“Boris, Jeremy and Brexit” are to blame for a slump in UK marketing spend according to the director general of the IPA.
Speaking ahead of the release of the Q2 2019 IPA Bellwether Report, which has seen a three-month window of 8.7% budget growth reduced to 0.0%, Paul Bainsfair blamed the drop on uncertainty over the nation’s political and economic prospects.
A total of 300 UK-based companies shared their budgets and outlook. The IPA reported 34% of them to be pessimistic about future budgets, while only 8% were optimistic.
This saw a net balance of negativity – the second-worst outlook since Q4 2011.
Hopes of sustaining a second consecutive quarter of budget growth were quashed after net spend growth decreased to 0.0%. Just 20% of panel members reported greater budgets, and this was completely offset by another 20% cutting expenditure. 60% said budgets remained the same.
The IPA found broad anecdotal evidence pointing to ambiguity over Brexit, the UK’s future leaders and the nation’s financial status.
“This created hesitancy among clients and delayed decision making," said the association.
Meanwhile, consumer confidence has also reportedly taken a knock. “Difficult conditions domestically were damaging consumer confidence and impacting consumption," the report found.
Growth was reported in in several sectors, however.
Internet marketing saw net growth of 11.5% (down from 17.2% the previous quarter). Internet search and SEO budgets continued to grow at the reduced rate of 9.9% (against 14.2%).
Main media budgets actually rose in the first quarter to 5.6% from 5.2%.
The report suggested: “Big-ticket marketing campaigns were being used to build brand recognition and expand customer bases. There were also suggestions that marketing was being deployed as a defensive strategy due to increased competitive pressures.”
Events was the final sector to grow, up 4.8% against 3.4%.
Declines occurred in market research (-2.9% from -4.2%), PR (-5.2% from 0.0%), sales promotion (-7.1% from -3.7%), 'other' (-12.8% from -5.4%) and direct marketing (-9.0% from -3.5%).
Overall, the report still predicted a 1.1% annual increase in adspend over the year.
Bainsfair wrote: “Between Boris, Jeremy and Brexit, coupled with a dip in consumer confidence, it is perhaps no wonder that this quarter’s Bellwether shows zero growth to overall UK marketing budgets. Until a clearer political and economic path is outlined, the vast majority of companies are in stasis.
"It is reassuring to see, however, that some companies are revising up their investment in main media advertising; this is where they will build the longer term growth of their brands, which is crucial to weathering these tougher times.”
Joe Hayes, economist at IHS Markit and author of the Bellwether Report, added: “The expansion in marketing budgets during the first quarter proved short-lived, but developments in the wider economy during Q2 have shown that more intense challenges lie on the horizon for UK businesses. Given the economic and political uncertainties that remain at large, a neutral stance towards budget setting appears fully justified."
Nicole Lonsdale, chief planning officer, Kinetic UK, said: "From an out-of-home (OOH) perspective, it’s promising to see that main media advertising budgets have seen growth since the last quarter. This shows that even in today’s uncertain political and economic climate, marketers know that it’s important to invest in mediums that deliver on long term brand building performance.

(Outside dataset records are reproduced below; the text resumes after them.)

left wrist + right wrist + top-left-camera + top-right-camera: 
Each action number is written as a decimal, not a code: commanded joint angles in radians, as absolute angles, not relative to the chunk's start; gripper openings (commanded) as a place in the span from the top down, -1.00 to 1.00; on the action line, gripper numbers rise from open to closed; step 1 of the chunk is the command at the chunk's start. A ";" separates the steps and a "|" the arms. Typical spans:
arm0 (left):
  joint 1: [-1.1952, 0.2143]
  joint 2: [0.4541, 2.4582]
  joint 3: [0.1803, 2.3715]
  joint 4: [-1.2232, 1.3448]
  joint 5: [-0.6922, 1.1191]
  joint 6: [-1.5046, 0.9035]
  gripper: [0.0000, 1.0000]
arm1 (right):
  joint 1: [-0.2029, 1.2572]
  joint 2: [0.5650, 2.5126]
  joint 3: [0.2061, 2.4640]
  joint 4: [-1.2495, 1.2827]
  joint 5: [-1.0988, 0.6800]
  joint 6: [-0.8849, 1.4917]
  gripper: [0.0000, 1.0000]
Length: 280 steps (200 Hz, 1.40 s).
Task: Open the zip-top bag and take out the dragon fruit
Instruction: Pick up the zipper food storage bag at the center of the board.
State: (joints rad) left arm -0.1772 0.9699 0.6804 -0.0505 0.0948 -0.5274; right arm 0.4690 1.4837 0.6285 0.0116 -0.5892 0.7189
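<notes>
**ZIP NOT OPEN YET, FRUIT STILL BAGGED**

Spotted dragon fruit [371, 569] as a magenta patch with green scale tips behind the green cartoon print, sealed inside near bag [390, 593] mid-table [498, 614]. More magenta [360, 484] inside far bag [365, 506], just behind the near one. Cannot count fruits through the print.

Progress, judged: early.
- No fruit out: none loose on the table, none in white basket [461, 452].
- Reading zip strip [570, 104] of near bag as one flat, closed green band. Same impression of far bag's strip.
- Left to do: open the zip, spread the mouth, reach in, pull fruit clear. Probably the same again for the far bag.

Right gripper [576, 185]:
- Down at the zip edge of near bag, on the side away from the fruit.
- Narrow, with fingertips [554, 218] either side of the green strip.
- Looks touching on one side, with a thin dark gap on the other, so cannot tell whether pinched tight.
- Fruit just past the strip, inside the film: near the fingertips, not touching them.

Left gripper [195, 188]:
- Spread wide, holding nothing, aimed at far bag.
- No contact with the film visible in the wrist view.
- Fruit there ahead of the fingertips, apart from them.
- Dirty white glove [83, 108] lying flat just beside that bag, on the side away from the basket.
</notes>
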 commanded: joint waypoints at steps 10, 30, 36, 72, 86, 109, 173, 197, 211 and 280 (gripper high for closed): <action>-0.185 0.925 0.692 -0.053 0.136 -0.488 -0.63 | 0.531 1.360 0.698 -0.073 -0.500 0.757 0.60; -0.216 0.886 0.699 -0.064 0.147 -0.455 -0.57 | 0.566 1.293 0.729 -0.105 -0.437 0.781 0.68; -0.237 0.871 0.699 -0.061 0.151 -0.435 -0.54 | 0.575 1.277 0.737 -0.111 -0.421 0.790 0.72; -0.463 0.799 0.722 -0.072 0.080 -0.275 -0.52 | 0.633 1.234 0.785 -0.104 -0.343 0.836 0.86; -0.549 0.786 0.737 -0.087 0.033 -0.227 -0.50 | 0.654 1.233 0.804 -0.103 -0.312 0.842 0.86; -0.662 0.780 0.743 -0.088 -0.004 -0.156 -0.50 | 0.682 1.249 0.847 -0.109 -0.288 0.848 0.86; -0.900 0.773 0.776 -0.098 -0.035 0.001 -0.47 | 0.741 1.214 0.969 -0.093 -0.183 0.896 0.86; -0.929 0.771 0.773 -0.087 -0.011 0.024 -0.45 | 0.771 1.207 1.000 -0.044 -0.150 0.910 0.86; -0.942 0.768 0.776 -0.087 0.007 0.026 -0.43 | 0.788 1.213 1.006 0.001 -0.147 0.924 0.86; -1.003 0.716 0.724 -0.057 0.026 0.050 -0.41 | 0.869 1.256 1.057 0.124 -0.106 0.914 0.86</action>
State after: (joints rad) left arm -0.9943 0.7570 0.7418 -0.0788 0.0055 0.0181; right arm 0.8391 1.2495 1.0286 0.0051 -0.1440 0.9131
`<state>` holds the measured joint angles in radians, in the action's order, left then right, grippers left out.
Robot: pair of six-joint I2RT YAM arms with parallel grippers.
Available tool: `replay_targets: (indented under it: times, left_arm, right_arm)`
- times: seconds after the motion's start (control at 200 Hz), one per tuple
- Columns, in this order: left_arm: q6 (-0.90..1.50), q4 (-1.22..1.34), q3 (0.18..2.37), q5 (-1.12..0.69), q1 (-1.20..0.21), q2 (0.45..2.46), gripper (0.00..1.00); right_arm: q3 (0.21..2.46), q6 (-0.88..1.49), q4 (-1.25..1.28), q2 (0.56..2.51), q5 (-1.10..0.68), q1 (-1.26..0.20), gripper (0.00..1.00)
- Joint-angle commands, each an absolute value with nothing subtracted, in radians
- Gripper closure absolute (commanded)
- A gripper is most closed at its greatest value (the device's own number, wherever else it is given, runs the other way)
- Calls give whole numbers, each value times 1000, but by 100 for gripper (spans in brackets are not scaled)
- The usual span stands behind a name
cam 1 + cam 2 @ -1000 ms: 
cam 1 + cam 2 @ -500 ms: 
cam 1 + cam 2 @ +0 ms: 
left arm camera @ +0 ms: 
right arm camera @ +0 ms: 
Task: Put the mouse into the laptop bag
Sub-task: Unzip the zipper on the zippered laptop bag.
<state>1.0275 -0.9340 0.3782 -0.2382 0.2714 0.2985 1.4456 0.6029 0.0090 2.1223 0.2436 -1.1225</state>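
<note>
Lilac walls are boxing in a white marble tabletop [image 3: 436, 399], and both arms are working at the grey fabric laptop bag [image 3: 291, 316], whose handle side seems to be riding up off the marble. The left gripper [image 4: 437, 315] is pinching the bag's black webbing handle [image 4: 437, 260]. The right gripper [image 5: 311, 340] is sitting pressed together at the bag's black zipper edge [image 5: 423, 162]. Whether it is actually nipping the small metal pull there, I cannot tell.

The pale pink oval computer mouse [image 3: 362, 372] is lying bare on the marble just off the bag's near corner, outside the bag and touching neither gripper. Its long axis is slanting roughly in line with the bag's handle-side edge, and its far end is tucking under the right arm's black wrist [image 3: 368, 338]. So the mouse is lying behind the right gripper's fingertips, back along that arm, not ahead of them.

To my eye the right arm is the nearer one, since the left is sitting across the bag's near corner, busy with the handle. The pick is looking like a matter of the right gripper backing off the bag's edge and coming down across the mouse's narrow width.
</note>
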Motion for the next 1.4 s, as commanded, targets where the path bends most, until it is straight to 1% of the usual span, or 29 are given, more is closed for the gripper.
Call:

"The continued rise of digital out-of-home (DOOH) is providing brands with ever-increasing dynamic and contextual creative opportunities."
Hugo Drayton, chief executive of Inskin Media predicted a short-term contraction of the UK economy and said the budget freeze comes from "defensive marketing positions, delayed decision-making and prudence around cash conservation".
"Certainly, the short-term is characterised by both economic and political instability, further fuelled by international trade disputes, as well as weak growth in major European and Asian markets; so the caution is not simply a reflection of the UK's parochial dilemma."
Natalie Richardson, senior director at agenda21, said that marketers continue to strive "to build and maintain better relationships with their customers, and the good news for us is that digital spend is still growing as marketers recognise and truly value the role digital plays in those relationships".
"Our role as agencies is to help them find smarter ways to do that and to de-risk their media spend, helping them to be more agile and fluid in the investments that are making. With the data and technology we have available, we are in the privileged position of being able to focus on the metrics that really matter and help marketers make more informed decisions within their businesses.”
Mazen Hussain, director of paid media and Creative at Croud, noted that it has been a "pretty bumpy run of Bellwethers the last few quarters".
"It shows that there is still significant investment happening, with many underpinning main media brand-building spend with strong online presence. The challenge for marketers is to never rest on our laurels, and to be innovative in the ways we deliver results, whether that’s by investing in technology to streamline processes, or capitalising on new and unusual creative formats to catch people’s attention with less competition at lower costs.”